» **To do**
Given the material below, return only the lines starting at the line with "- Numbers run" and ending at the line with "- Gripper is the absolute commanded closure", exactly as they appear.

BEGIN Information supplied

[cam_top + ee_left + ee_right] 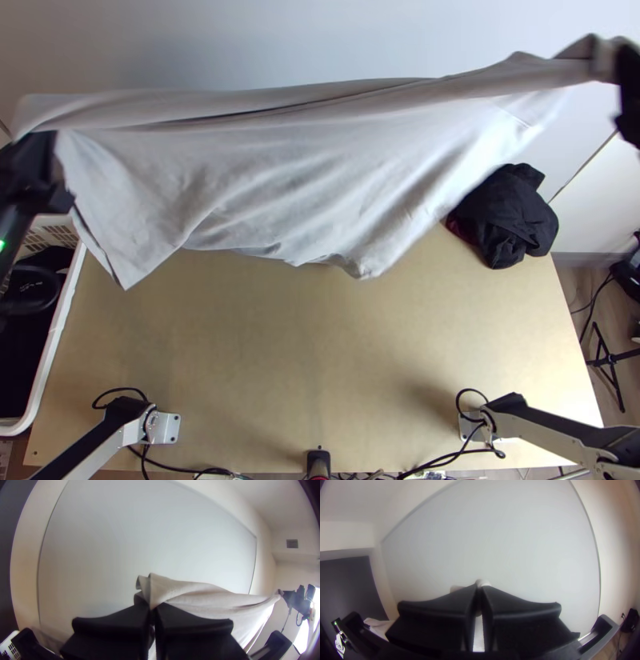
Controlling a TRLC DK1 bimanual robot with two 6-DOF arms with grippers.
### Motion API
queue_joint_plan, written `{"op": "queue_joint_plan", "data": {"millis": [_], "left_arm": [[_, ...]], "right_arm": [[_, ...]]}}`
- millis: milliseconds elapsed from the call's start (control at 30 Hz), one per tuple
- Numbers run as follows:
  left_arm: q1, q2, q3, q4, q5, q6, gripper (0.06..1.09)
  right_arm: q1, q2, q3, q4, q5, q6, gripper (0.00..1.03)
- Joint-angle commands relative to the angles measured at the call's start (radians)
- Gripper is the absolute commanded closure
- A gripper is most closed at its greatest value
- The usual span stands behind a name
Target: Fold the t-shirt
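Top view: at the left, the left gripper [46, 170] is pinching one upper end of the t-shirt [264, 172], its fingers pressing together on the cloth in its wrist view. The t-shirt is hanging across the far part of the table [320, 360], its long axis running left to right and slanting slightly farther away toward the right. Pale grey and plain, it is stretching along its creased upper edge and drooping in loose folds to an uneven lower edge, one corner pointing nearward at left. At the right, the right gripper [621, 68] is pinching the other upper end.
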Motion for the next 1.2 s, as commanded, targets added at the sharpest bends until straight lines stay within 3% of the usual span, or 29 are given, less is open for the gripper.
{"op": "queue_joint_plan", "data": {"millis": [0, 233, 567, 767, 933, 1167], "left_arm": [[0.005, -0.113, 0.011, 0.035, -0.029, -0.013, 1.05], [0.026, -0.215, 0.011, 0.087, -0.048, -0.026, 1.05], [0.043, -0.331, -0.012, 0.01, -0.027, -0.001, 1.05], [0.045, -0.454, -0.222, -0.013, 0.042, 0.043, 1.05], [0.035, -0.509, -0.422, -0.031, 0.065, 0.06, 1.05], [-0.054, -0.535, -0.725, -0.031, 0.076, 0.154, 1.05]], "right_arm": [[0.002, -0.069, 0.114, -0.065, -0.007, -0.014, 1.0], [-0.054, -0.175, 0.128, -0.032, -0.009, 0.003, 1.0], [-0.054, -0.259, 0.114, -0.153, -0.015, -0.001, 1.0], [-0.045, -0.265, 0.015, -0.21, -0.027, -0.023, 1.0], [-0.028, -0.303, -0.277, -0.203, -0.027, -0.035, 1.0], [0.053, -0.432, -0.884, 0.018, -0.027, -0.103, 1.0]]}}
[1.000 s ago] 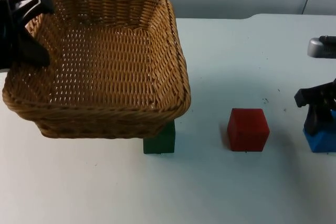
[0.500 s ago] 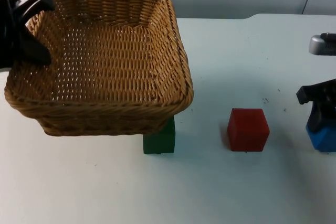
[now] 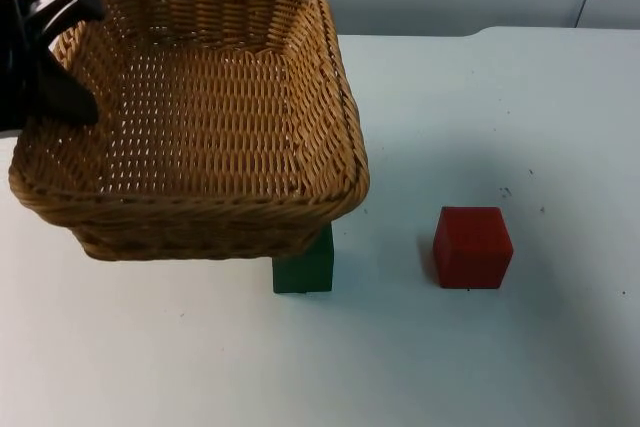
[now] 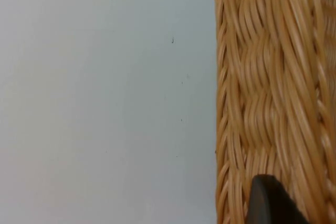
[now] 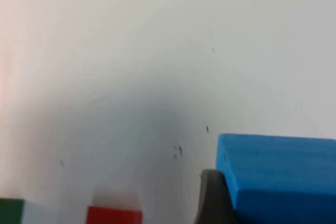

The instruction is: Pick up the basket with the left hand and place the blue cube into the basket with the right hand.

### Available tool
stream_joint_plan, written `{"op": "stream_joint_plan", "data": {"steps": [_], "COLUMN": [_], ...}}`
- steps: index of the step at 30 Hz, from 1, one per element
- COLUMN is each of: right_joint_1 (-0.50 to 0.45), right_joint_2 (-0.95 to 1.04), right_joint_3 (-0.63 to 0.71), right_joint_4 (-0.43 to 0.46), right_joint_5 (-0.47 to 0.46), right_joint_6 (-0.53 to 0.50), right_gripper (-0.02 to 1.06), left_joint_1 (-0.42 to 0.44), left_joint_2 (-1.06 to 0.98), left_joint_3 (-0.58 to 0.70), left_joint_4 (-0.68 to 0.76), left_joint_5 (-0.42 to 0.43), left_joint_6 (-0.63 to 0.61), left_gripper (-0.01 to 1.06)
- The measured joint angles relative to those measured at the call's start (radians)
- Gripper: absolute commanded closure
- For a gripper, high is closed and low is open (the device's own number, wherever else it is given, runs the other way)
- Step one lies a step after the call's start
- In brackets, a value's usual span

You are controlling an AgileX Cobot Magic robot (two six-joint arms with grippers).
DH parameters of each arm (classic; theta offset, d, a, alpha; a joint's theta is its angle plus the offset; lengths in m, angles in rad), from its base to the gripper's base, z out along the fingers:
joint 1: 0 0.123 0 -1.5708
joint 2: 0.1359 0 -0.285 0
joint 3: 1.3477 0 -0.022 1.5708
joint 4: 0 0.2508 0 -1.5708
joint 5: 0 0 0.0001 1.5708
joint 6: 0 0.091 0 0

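The woven wicker basket [image 3: 200,117] hangs tilted above the table's left half, its inside bare. My left gripper [image 3: 52,52] is shut on the basket's left rim, one finger inside and one outside. In the left wrist view, a black fingertip [image 4: 270,203] presses on the basket's wall [image 4: 273,93]. The blue cube [image 5: 278,177] is off the table in the right wrist view, with my right gripper [image 5: 275,205] shut on it and a fingertip [image 5: 212,198] against its side.
A green cube [image 3: 305,267] stands on the table, half under the basket's front right corner. A red cube [image 3: 472,247] sits right of centre. Both the red cube [image 5: 114,215] and the green cube [image 5: 10,211] lie far below the right gripper.
My right gripper has lifted the blue cube off the table at the right edge and left the top view with it. The basket has barely shifted.
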State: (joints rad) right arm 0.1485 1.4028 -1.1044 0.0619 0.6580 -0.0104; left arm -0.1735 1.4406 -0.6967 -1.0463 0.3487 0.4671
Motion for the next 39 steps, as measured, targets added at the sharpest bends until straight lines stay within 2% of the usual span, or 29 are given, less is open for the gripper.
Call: {"op": "stream_joint_plan", "data": {"steps": [4, 5, 8, 9, 13, 14, 18, 24, 33, 39], "right_joint_1": [0.118, 0.118, 0.235, 0.235, 0.413, 0.413, 0.526, 0.597, 0.625, 0.626], "right_joint_2": [-0.032, -0.032, -0.016, -0.016, 0.079, 0.079, 0.227, 0.408, 0.617, 0.673], "right_joint_3": [-0.159, -0.159, -0.234, -0.234, -0.346, -0.346, -0.444, -0.522, -0.605, -0.612], "right_joint_4": [0.041, 0.041, 0.041, 0.041, 0.041, 0.041, 0.027, 0.020, 0.020, 0.020], "right_joint_5": [0.048, 0.048, 0.043, 0.043, 0.028, 0.028, 0.032, 0.030, 0.042, 0.048], "right_joint_6": [-0.039, -0.039, -0.043, -0.043, -0.050, -0.050, -0.052, -0.057, -0.087, -0.095], "right_gripper": [1.05, 1.05, 1.05, 1.05, 1.05, 1.05, 1.05, 1.05, 1.05, 1.05], "left_joint_1": [0.000, 0.000, 0.000, 0.000, 0.000, 0.000, 0.000, 0.000, 0.000, 0.000], "left_joint_2": [0.000, 0.000, 0.000, 0.000, 0.000, 0.000, 0.000, 0.000, 0.000, 0.000], "left_joint_3": [0.000, 0.000, 0.000, 0.000, 0.000, 0.000, 0.000, 0.000, 0.000, 0.000], "left_joint_4": [-0.002, -0.002, -0.002, -0.002, -0.004, -0.004, -0.004, -0.012, -0.032, -0.038], "left_joint_5": [0.000, 0.000, 0.002, 0.002, 0.002, 0.002, 0.002, 0.012, 0.018, 0.018], "left_joint_6": [0.002, 0.002, 0.002, 0.002, 0.002, 0.002, 0.002, 0.002, 0.002, 0.002], "left_gripper": [1.05, 1.05, 1.05, 1.05, 1.05, 1.05, 1.05, 1.05, 1.05, 1.05]}}
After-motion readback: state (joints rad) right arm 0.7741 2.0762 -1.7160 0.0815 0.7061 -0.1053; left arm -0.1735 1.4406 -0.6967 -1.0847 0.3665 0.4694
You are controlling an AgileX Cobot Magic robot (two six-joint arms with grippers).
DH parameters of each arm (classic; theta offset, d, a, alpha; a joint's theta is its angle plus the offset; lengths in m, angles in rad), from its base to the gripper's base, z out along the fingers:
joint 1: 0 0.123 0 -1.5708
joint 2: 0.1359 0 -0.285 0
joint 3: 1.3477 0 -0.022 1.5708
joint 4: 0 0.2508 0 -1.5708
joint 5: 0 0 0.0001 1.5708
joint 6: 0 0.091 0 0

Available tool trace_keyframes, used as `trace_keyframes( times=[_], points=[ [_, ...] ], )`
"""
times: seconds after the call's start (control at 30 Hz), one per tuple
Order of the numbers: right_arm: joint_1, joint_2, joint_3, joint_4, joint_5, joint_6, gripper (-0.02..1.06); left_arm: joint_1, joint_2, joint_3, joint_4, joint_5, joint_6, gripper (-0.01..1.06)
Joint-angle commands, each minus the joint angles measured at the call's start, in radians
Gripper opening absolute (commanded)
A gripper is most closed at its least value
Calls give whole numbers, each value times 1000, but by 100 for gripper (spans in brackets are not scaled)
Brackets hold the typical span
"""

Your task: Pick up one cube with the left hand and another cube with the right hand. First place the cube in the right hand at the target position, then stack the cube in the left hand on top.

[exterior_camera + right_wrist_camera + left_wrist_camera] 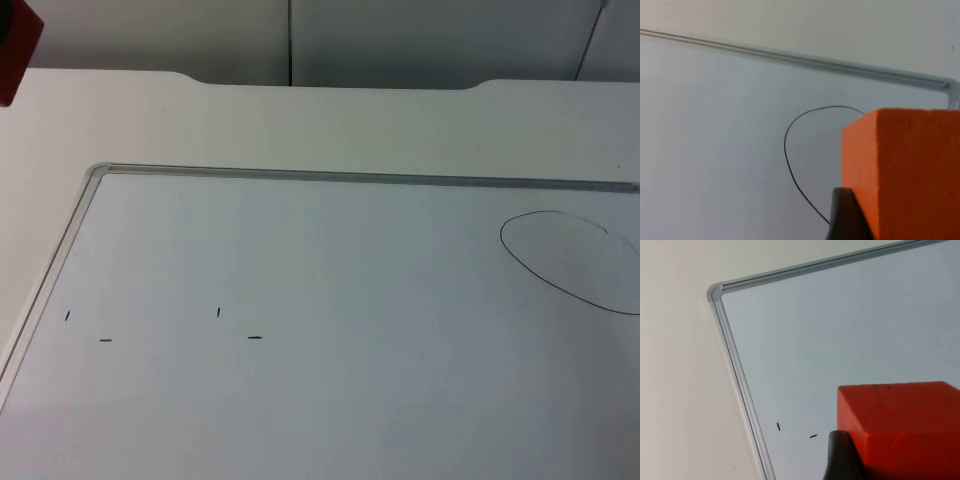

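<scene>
We note the left end effector [850, 460] clamped on a red cube [905, 425], held above the whiteboard [330, 330] near its framed corner and small black tick marks [778, 427]. The right end effector [852, 220] grips an orange cube [910, 170], raised over the drawn oval outline [560, 262] on the whiteboard, which lies on the white surface [300, 125].

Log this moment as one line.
left gripper: holds red cube | right gripper: holds orange cube | drawn oval: bare
</scene>
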Motion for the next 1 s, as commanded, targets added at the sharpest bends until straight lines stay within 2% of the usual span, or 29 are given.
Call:
trace_keyframes(
  times=[0.0,0.17,0.27,0.37,0.4,0.5,0.97],
  points=[
    [-7,52,33,-9,-72,16,0,-7,-10,-3,-12,-11,3,20],
    [0,156,79,-16,-124,17,0,-7,-10,-3,-25,-11,3,20],
    [25,197,86,-53,-149,42,0,-7,-10,-3,-27,-11,1,20],
    [95,262,86,-225,-209,196,0,-7,-10,-3,-30,-11,1,20],
    [95,262,86,-225,-209,196,0,-7,-10,-3,-30,-11,1,20],
    [136,314,86,-300,-233,279,0,-7,-10,-3,-30,-13,1,20],
    [143,430,90,-295,-313,304,0,-7,-10,-3,-30,-10,1,20]
  ],
)
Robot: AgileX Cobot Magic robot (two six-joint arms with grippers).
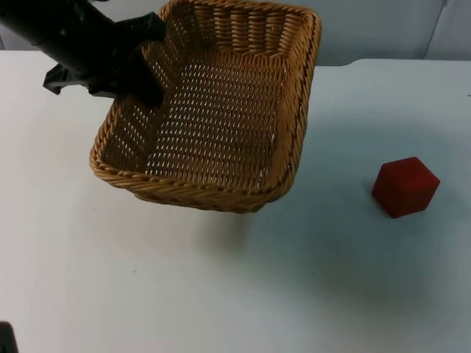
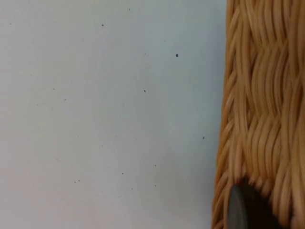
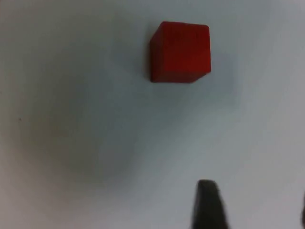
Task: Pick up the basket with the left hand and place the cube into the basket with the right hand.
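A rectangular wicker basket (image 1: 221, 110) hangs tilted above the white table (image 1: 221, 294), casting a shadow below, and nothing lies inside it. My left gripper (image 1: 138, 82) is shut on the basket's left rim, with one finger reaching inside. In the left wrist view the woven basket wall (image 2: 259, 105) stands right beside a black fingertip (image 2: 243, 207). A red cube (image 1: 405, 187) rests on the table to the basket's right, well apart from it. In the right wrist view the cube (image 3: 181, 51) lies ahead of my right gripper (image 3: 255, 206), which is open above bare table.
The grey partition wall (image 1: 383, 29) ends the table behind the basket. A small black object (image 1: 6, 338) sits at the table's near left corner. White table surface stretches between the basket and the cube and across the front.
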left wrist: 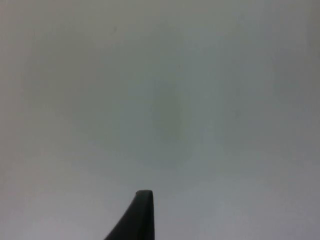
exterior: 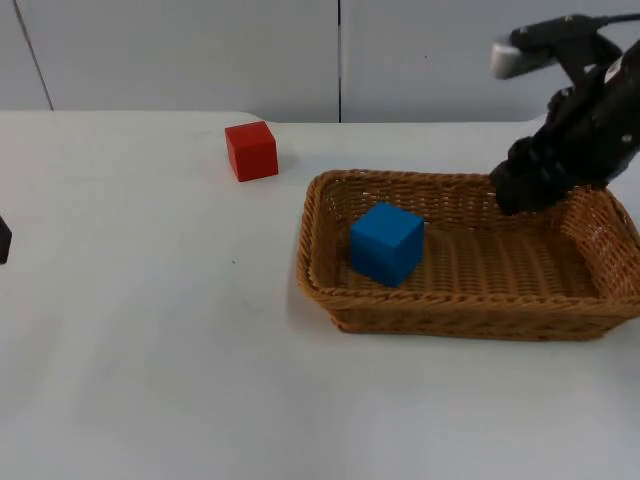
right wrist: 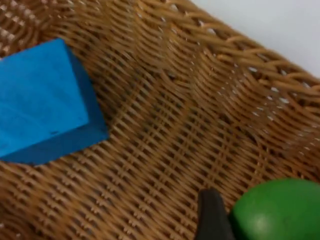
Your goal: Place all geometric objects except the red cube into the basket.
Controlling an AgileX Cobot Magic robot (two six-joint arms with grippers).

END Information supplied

» **Result for this task**
- Numbers run as follows:
  left_arm: q1, q2, q3, q4, q5, q6, gripper (0.06..1.09)
  right_arm: q1, q2, q3, q4, q5, q6, gripper (0.00..1.03)
- Joint-angle commands relative to the angles measured at the call's start (radians)
- Gripper is the absolute commanded closure

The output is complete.